Starred review from June 25, 2012
The Chinese “miracle” gets a reality check in this engrossing exposé of the country’s 200 million migrant laborers set adrift since the country’s opening to international markets in the 1980s—a rural population of historically unprecedented size in constant search for work within China and abroad. U.K.-based, Taiwanese-born journalist Pai (Chinese Whispers: The True Story Behind Britain’s Hidden Army of Labour) travels widely to capture the settings, circumstances, and stories of this “new mobile proletariat,” balancing relevant statistics and modern history with voices of the mostly young, desperately insecure workers on the losing end of a widening income gap and increasing rural unemployment. Eliciting the perspectives of individual migrants—working in dangerous occupations as miners, security guards, prostitutes, black market merchants, brick makers, and cellphone assembly-line workers—gives the narrative a palpable human dimension.
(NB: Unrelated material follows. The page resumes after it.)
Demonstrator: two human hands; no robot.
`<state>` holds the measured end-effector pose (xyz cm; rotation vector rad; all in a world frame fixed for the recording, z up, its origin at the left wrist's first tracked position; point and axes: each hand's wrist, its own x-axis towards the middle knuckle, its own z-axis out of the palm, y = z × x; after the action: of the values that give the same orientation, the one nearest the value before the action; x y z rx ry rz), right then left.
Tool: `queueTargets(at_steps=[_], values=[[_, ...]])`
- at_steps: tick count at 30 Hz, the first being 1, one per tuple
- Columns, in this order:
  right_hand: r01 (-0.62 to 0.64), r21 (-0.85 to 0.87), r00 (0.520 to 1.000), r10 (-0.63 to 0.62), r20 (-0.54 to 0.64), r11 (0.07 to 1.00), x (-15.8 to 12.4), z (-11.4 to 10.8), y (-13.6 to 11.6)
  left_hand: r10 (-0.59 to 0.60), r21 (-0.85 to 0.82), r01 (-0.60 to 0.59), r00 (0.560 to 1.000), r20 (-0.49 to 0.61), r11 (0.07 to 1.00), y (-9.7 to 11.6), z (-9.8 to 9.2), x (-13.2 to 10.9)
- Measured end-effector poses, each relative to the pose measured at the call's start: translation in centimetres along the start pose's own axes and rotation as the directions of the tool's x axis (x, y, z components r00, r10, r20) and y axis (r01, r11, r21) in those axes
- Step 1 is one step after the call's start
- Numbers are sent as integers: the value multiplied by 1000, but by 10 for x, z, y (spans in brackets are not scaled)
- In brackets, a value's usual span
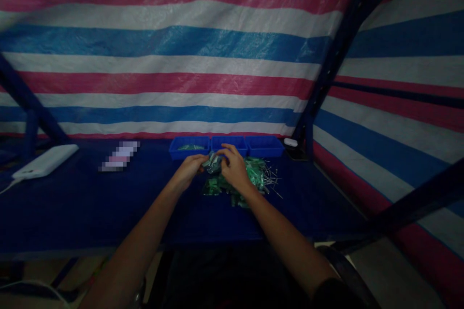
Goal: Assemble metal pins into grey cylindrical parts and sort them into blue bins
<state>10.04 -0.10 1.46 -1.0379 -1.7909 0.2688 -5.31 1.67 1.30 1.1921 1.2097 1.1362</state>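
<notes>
Your fingers [198,157] on the left hand [186,173] and right hand [236,169] pinch a crinkled clear packet [212,163] above the bench [119,212]. Under your right wrist, which hides part of it, a loose green pile [255,174] with thin metal rods [272,178] appears still unsorted. Beyond, the left blue tray [174,149] already holds some pieces; your hand partly blocks the middle tray [234,142].

Your shiny plastic tarp wall [166,41] has bold pinky-red, white and blue stripes, and your flat counter [97,207] is deep navy. Your three rectangular plastic trays [219,142] are a brighter blue. Your little plastic packets [255,172] look glossy green, your thin metal pins [271,179] silvery, and that slab-shaped device [47,161] plain white.
</notes>
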Motion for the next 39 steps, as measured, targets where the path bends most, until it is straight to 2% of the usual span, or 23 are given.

Pai carefully contextualizes their plight—many face further exploitation and discrimination as one of China’s 55 ethnic minorities—with reference to a strong nationalist strain in Chinese socialism, operative from 1949 on, that punishes dissent while demanding total sacrifice for the sake of the motherland. A moving contribution to the growing literature on the new China, the book will prove relevant for anyone interested in ongoing debates around migrant labor in a globalized economy.



Kirkus

June 15, 2012
A Taiwanese-born investigative journalist reports on the conditions facing migrant workers in China's rural interior. Hsiao-Hung Pai (Chinese Whispers: The True Story Behind Britain's Hidden Army of Labour, 2008) brings her knowledge of China's history to this detailed examination of the plight of the millions of peasants searching for work in China's booming cities and, failing that, in other countries. She recounts her interviews with individual peasants, during which she urged them to describe their experiences in their own words. The author traveled from Russia, where the closing of a large outdoor market in Moscow sent thousands of Chinese migrant workers back home, to China's industrial northeast, to the province of Sichuan, the site of a devastating earthquake, and to its southern manufacturing centers. She also spent time in Guangdong province, where a special economic zone with thousands of new factories has brought great prosperity to the upper-middle class but for migrant workers has meant exploitation, homelessness and suicide. At one point, the author accompanied her mother on a trip to her home province of Shandong, a trip that provides her with the opportunity to fill in readers on family history as it entwined with Chinese history. In Fujian province, where tens of thousands of peasants have sought jobs overseas, many going to Japan, the United States and Europe, she introduces readers to Xiao Lin, whose misadventures in trying to escape to the West are material for a book of its own. Her final stop was the Xinjiang Uighur Autonomous Region in China's northwest, where the Uighur ethnic minority are considered security risks and endure harsh discrimination and grinding poverty. Unlike Michelle Dammon Loyalka's Eating Bitterness (2012), which concentrates on a few rural migrants in one city, Hsiao-Hung Pai's examination ranges across the whole country and provides background information on factory conditions, political corruption and worker unrest. A grim but keen view of the dark underside of China's prosperity.